= Work order =
When a line of the records contains "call", copy it.

= Provided information =
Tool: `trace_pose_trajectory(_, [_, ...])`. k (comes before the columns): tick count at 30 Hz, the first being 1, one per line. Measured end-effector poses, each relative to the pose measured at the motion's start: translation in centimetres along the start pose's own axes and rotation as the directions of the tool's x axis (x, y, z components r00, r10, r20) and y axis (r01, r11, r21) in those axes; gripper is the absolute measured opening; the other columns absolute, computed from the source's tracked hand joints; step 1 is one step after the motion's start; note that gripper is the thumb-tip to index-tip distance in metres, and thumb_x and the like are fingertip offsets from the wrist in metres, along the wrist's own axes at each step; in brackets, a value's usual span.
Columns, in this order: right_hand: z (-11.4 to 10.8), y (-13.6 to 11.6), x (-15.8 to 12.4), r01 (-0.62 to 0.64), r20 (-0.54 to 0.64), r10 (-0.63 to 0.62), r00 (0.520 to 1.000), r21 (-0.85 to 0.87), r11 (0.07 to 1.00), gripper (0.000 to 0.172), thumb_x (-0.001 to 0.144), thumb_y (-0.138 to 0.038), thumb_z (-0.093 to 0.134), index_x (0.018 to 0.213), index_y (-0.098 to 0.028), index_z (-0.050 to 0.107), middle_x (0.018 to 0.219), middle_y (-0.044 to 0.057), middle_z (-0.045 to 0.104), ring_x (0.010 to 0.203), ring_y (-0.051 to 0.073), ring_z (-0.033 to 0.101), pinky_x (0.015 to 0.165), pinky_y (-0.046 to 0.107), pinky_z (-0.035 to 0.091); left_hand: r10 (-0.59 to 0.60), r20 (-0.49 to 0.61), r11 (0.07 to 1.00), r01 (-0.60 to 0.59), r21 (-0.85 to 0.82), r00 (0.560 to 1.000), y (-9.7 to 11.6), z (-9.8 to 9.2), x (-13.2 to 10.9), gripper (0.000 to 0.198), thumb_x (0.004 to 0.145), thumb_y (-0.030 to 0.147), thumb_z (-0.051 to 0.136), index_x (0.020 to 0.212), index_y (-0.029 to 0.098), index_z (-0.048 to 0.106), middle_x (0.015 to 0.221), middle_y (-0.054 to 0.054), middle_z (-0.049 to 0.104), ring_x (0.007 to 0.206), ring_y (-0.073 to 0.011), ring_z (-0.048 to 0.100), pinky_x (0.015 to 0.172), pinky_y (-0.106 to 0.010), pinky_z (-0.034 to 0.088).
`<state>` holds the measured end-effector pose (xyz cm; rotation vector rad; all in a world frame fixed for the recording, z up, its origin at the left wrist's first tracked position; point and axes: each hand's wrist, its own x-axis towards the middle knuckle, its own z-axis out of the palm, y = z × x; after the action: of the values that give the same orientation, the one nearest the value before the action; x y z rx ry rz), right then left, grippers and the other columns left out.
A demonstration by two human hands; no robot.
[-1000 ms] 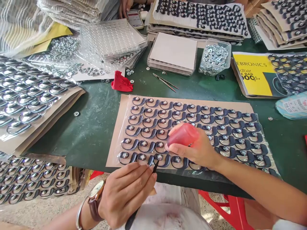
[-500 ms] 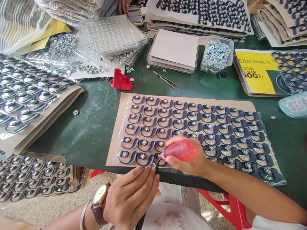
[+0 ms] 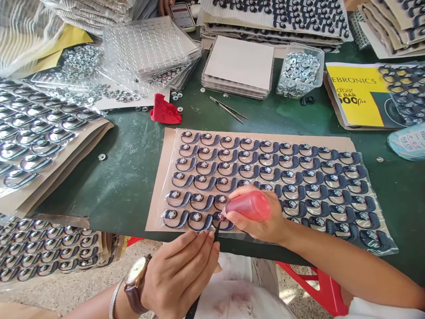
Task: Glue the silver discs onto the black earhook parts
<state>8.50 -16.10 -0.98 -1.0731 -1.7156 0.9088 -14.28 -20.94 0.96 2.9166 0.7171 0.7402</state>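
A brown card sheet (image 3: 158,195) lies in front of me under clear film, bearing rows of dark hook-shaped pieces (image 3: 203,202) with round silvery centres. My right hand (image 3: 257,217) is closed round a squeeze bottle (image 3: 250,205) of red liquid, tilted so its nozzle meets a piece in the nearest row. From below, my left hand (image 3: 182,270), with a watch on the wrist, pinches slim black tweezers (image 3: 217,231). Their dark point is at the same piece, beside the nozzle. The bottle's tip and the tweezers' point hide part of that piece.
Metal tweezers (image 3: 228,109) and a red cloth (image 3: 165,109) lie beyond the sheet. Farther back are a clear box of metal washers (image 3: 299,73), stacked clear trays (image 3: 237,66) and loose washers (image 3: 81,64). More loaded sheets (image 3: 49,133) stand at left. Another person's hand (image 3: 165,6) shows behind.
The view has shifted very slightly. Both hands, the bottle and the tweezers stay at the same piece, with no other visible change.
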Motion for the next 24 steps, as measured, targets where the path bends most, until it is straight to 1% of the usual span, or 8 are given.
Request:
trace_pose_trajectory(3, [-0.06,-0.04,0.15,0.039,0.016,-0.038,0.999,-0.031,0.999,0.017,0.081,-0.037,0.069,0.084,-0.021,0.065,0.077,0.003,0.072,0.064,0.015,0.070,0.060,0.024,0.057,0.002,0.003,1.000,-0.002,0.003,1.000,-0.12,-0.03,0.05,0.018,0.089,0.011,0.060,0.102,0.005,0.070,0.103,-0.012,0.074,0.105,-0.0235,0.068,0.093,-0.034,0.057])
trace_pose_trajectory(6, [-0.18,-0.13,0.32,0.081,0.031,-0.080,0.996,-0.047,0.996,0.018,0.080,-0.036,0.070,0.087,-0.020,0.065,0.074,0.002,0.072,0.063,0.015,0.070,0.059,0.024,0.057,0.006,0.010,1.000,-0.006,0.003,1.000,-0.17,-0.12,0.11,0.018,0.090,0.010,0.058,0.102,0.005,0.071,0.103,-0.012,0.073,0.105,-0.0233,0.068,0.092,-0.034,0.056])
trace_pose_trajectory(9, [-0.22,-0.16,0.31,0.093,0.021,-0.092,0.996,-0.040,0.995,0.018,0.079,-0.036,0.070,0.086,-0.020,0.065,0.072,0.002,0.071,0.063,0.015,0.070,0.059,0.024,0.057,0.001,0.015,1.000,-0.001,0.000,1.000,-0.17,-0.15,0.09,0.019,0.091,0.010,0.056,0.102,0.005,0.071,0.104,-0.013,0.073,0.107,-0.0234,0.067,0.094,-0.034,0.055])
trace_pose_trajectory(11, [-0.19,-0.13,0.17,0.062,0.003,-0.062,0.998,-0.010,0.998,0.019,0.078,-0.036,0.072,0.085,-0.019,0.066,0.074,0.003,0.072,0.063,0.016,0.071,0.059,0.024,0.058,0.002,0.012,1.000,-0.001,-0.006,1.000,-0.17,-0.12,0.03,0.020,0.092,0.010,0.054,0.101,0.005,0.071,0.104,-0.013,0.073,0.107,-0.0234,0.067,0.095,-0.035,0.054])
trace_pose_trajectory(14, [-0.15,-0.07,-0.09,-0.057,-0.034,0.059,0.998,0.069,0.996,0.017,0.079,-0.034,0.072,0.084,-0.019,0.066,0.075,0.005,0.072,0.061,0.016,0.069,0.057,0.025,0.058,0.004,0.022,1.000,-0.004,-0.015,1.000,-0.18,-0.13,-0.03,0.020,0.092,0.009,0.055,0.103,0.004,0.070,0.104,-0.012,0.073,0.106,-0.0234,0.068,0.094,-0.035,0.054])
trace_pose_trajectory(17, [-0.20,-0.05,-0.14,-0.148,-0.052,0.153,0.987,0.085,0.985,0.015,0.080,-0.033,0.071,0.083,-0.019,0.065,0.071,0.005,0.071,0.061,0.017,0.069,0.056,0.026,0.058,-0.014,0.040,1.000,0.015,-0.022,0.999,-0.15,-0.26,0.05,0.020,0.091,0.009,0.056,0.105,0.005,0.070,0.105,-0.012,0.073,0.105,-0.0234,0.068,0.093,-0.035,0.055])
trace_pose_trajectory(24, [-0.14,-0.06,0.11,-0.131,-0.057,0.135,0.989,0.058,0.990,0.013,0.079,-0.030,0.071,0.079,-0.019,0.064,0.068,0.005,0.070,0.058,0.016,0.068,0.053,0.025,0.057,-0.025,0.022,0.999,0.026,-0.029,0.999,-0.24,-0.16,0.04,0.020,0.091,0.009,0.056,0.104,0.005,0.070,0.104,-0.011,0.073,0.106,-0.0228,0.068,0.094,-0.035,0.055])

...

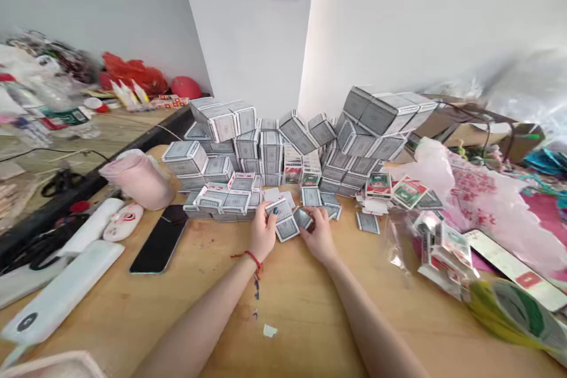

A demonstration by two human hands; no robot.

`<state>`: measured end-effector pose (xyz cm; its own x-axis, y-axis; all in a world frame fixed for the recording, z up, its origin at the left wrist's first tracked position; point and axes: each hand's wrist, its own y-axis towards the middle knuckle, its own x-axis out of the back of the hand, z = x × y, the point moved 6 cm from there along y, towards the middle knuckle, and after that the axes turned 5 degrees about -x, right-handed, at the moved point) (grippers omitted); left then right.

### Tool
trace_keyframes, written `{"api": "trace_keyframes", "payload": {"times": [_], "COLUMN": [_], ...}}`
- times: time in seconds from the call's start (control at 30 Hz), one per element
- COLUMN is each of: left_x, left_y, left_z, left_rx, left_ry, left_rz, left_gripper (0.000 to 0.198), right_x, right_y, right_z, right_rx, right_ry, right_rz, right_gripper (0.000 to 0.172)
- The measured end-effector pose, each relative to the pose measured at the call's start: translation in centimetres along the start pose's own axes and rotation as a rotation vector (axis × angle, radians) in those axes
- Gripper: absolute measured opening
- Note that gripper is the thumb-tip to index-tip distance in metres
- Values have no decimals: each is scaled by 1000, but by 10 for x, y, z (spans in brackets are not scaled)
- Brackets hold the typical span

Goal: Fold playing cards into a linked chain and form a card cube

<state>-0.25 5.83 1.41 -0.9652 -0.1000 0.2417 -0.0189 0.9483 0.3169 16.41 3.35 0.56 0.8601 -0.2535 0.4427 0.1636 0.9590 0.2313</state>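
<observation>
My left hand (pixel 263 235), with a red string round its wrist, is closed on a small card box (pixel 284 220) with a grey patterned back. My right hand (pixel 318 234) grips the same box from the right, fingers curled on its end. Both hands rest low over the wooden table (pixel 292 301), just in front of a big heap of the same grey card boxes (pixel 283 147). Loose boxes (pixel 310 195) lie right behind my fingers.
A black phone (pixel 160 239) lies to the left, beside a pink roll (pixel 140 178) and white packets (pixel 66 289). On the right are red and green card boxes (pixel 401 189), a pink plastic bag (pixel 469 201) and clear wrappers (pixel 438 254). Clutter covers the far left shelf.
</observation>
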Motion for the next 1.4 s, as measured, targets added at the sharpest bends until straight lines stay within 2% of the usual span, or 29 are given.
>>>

= Exercise solution =
- times: time in seconds from the call's start (control at 30 Hz), one per element
- The measured end-effector pose, each relative to the pose measured at the call's start: translation in centimetres along the start pose's own axes and rotation as a rotation vector (axis × angle, radians) in those axes

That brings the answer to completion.